Bruce and Becca Ling said...

Hey Chuck,
You got it right, "It can only get better from here!"
Thanks for the updates.
Thinking of you,
Bruce and Becca

Mannie Gentile said...

Chuck,
Please be more graphic from now on regarding vomiting. I know that I speak for all of your readers.

Mannie

By the way, the two words that I had to type to prove I'm not a robot were "regurgz" and "chucksploob".

Bob Toft said...

Chuck, for down days, I have very very broad shoulders. Feel free to requisition one anytime.

Matt said...

Chuck
If you can imagine the future ...
You will struggle to remember when you had such down times going through this ... (or read your old blogs)
Us older people know that life time segments get relatively shorter as we age. Sorry for your discomfort now ...

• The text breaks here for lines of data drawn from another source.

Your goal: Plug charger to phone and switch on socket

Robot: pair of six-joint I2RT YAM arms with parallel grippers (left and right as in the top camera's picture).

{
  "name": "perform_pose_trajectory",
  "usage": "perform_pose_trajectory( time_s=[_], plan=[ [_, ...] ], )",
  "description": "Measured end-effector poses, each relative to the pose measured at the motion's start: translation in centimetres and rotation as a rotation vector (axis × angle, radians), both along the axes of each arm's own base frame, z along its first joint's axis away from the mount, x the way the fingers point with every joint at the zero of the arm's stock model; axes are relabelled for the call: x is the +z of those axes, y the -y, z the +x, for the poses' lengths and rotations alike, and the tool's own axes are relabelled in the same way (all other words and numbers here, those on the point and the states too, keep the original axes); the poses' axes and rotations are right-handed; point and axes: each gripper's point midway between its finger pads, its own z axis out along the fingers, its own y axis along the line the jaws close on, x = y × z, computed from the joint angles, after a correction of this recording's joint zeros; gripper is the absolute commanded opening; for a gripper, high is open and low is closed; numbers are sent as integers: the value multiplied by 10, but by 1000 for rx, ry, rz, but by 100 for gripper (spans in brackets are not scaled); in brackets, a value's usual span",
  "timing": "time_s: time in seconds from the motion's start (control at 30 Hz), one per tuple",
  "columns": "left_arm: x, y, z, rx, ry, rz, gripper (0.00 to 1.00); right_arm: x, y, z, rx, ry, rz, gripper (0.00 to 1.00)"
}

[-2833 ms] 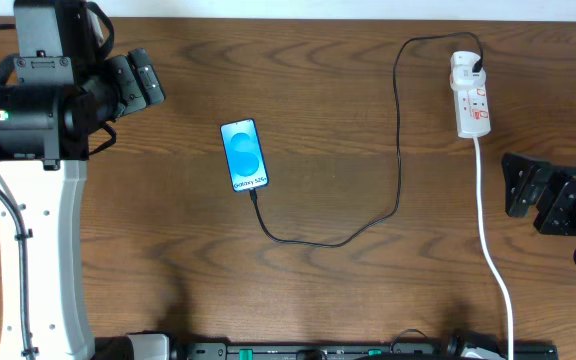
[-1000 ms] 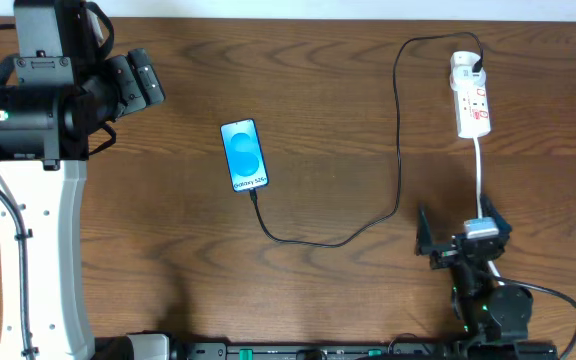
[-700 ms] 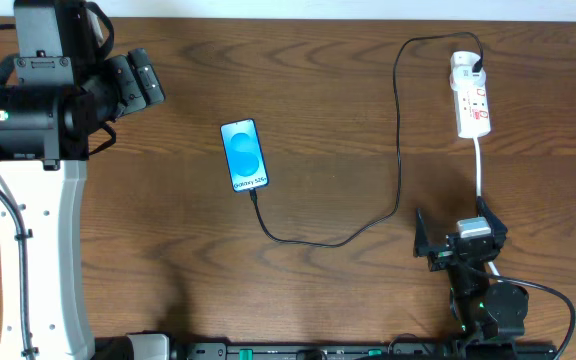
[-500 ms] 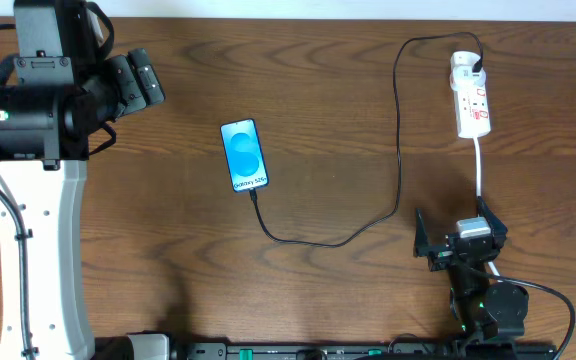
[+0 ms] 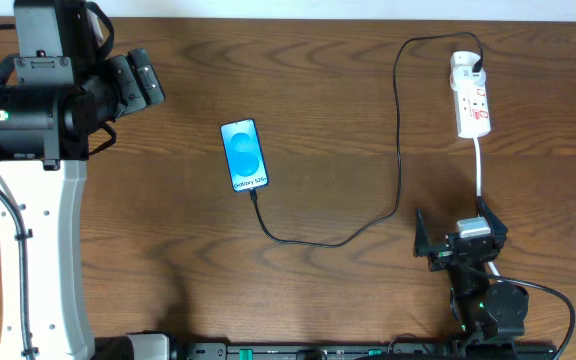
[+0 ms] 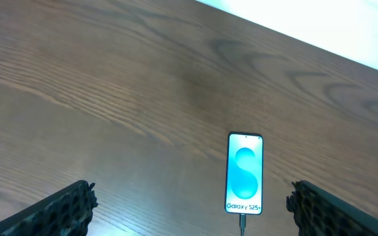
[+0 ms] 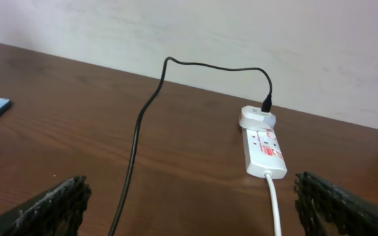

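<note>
1. Dark wooden table [image 5: 328, 60], seen from overhead: a slim blue-screened phone [image 5: 245, 155] lies centre-left. A thin black charger cable [image 5: 400, 150] loops from its lower edge to the white, red-marked power strip [image 5: 471, 100] at far right.
2. Only the left wrist view reads "Galaxy S25+". The left gripper [image 6: 190, 200] has its jaws spread wide, holding nothing.
3. Only the right wrist view shows the black plug [image 7: 266, 101] seated at the strip's far end. The right gripper [image 7: 190, 190] is spread too, and empty.

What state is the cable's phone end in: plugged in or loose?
Plugged in, apparently: the cable runs straight into the bottom edge of the phone in overhead and left wrist views.
</note>
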Motion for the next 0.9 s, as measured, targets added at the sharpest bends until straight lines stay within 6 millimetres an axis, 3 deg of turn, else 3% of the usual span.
perform_pose_trajectory(
  time_s=[0.23, 0.4, 0.53, 0.73, 0.9],
  plan=[
    [4, 0, 4, -1, 27, 0, 97, 0, 0, 0, 0, 0, 0, 99],
    [19, 10, 17, -61, 226, -23, 97, 0, 0, 0, -1, 1, 0, 99],
    [15, 19, 0, -117, 343, -30, 97, 0, 0, 0, -3, 1, -1, 99],
    [-21, 25, -42, -183, 516, 18, 97, 0, 1, 0, -3, 0, -3, 99],
    [-65, 26, -73, -227, 652, 92, 97, 0, 1, 0, -4, 2, -3, 99]
  ],
)
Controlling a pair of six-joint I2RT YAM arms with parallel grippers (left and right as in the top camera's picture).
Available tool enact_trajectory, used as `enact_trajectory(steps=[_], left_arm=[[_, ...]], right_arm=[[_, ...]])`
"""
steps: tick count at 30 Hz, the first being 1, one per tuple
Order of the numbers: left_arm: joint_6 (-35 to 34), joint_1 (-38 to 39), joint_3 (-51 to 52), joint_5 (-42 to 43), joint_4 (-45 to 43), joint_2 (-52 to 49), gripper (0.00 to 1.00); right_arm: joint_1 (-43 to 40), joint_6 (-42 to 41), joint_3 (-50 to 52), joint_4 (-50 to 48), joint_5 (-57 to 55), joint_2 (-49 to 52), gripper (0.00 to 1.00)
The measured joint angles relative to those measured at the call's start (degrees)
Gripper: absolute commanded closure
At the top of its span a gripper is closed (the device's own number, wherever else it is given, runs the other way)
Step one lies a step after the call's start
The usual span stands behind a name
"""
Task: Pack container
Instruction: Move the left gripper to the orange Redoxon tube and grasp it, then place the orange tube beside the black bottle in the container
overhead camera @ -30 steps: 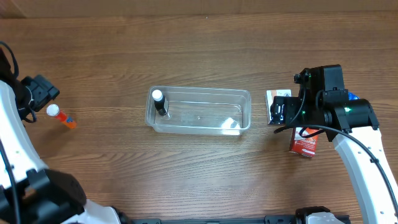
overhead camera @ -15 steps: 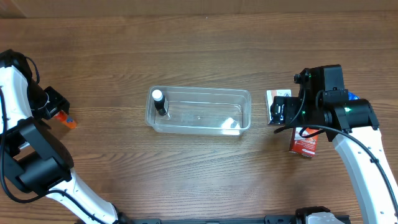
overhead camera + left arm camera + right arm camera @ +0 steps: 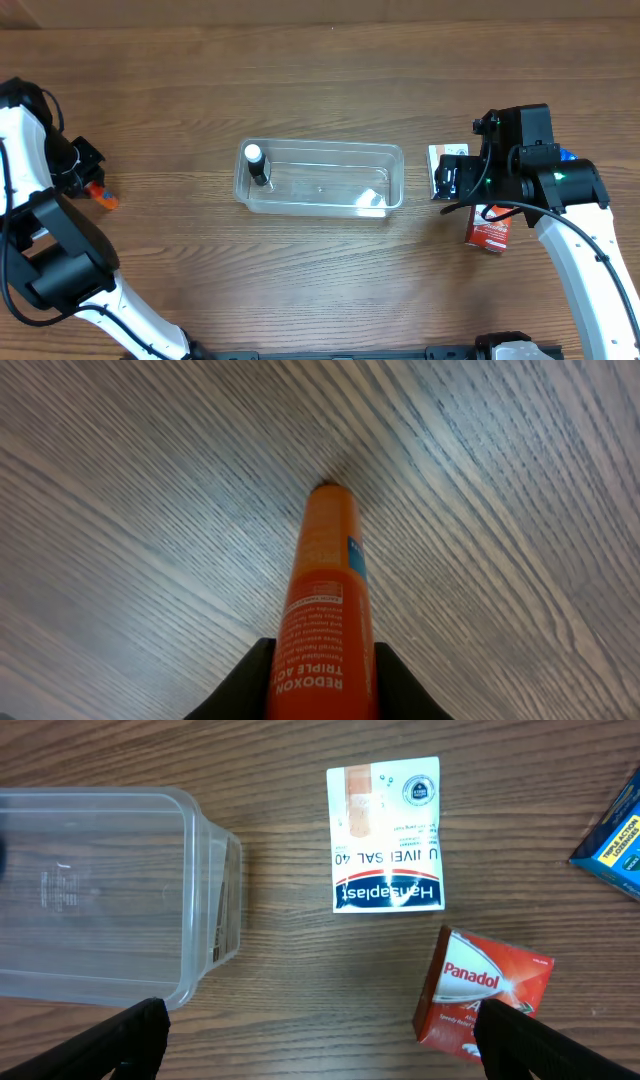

By the way, the words that I had to type to prove I am not a robot were:
porclinprayerbowl and horkmeter
Hmmm...

Lee Ferraro said...

geesh! I thought public radio pledge drives were bad... my two words to prove I am not a robot were "pledge now"

OK, our member campaign is not doing as well as you are - there I said it. Hoping it is the last one I'm involved in for quite a little while.

Thanks for keeping us up to date, Chuck.